======== Exercise data

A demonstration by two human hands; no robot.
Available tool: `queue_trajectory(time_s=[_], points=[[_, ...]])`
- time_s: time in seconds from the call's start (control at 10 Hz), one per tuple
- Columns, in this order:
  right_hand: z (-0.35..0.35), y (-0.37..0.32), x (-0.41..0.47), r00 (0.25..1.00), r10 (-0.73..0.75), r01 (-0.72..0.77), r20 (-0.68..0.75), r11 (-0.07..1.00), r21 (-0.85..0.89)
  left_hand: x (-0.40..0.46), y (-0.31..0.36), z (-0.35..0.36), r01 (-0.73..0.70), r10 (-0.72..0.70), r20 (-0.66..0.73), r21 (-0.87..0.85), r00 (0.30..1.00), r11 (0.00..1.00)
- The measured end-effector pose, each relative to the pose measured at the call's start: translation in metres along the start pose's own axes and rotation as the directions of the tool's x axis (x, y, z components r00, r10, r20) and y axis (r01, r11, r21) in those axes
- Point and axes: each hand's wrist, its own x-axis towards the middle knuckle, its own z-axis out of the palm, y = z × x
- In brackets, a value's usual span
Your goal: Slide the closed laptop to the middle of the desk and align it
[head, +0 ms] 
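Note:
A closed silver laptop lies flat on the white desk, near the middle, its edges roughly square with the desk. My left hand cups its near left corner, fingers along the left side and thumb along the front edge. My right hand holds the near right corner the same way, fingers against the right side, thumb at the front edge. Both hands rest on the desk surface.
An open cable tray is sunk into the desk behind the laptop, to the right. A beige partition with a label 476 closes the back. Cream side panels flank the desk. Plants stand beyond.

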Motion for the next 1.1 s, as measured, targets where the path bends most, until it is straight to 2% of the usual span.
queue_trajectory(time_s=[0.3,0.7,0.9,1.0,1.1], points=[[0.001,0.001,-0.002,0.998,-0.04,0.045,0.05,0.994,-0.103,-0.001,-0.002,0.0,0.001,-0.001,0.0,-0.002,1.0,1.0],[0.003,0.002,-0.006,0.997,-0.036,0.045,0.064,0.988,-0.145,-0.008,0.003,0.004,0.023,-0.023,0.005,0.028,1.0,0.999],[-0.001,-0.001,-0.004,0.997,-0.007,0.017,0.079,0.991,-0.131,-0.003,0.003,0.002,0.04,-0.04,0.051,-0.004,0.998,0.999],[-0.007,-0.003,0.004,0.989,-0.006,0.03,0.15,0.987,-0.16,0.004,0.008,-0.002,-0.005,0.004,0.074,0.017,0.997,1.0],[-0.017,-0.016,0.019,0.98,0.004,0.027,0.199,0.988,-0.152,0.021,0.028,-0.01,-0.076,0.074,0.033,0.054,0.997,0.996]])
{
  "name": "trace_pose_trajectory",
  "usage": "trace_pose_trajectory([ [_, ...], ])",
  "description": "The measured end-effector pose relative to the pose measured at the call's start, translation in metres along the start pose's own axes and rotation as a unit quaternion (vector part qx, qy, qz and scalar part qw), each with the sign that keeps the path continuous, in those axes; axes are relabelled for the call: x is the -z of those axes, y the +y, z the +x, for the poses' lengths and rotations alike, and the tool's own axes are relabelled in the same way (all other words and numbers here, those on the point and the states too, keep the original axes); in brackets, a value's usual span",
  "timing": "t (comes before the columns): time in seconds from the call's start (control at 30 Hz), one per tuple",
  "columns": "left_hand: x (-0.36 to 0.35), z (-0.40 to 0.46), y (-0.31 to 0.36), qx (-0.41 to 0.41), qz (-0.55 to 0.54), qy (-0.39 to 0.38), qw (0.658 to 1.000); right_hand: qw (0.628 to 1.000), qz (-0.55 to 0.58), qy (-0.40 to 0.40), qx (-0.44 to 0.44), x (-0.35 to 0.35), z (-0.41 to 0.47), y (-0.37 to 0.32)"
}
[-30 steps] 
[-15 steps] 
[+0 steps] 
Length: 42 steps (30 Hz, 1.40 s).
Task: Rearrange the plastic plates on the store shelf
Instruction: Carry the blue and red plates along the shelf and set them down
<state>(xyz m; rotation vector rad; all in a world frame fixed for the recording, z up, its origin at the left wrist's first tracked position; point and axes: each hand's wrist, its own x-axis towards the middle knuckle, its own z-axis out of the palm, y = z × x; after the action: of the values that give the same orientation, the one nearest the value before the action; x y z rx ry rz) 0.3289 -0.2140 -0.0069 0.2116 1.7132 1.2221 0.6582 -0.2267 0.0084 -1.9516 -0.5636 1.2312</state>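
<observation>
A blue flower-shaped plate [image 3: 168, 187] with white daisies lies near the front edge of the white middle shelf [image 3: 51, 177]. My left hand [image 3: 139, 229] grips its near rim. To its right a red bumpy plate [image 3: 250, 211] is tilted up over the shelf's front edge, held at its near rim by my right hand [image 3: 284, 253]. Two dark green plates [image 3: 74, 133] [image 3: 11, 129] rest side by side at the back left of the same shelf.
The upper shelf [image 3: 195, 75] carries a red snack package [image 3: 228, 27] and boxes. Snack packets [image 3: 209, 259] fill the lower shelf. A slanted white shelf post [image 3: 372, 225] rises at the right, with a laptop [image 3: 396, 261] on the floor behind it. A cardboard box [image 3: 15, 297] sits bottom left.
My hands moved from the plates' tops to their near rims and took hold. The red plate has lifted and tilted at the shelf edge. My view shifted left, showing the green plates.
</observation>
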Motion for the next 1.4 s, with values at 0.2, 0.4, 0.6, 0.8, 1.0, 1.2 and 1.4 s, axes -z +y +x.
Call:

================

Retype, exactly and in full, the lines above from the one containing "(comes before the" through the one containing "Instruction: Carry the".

Response to the task
  "timing": "t (comes before the columns): time in seconds from the call's start (control at 30 Hz), one per tuple",
  "columns": "left_hand: x (-0.36 to 0.35), z (-0.40 to 0.46), y (-0.31 to 0.36), qx (-0.41 to 0.41), qz (-0.55 to 0.54), qy (-0.39 to 0.38), qw (0.658 to 1.000); right_hand: qw (0.628 to 1.000), qz (-0.55 to 0.58), qy (-0.40 to 0.40), qx (-0.44 to 0.44), x (-0.35 to 0.35), z (-0.41 to 0.47), y (-0.37 to 0.32)"
}
[-30 steps] 
[-15 steps] 
[+0 steps] 
Length: 42 steps (30 Hz, 1.40 s).
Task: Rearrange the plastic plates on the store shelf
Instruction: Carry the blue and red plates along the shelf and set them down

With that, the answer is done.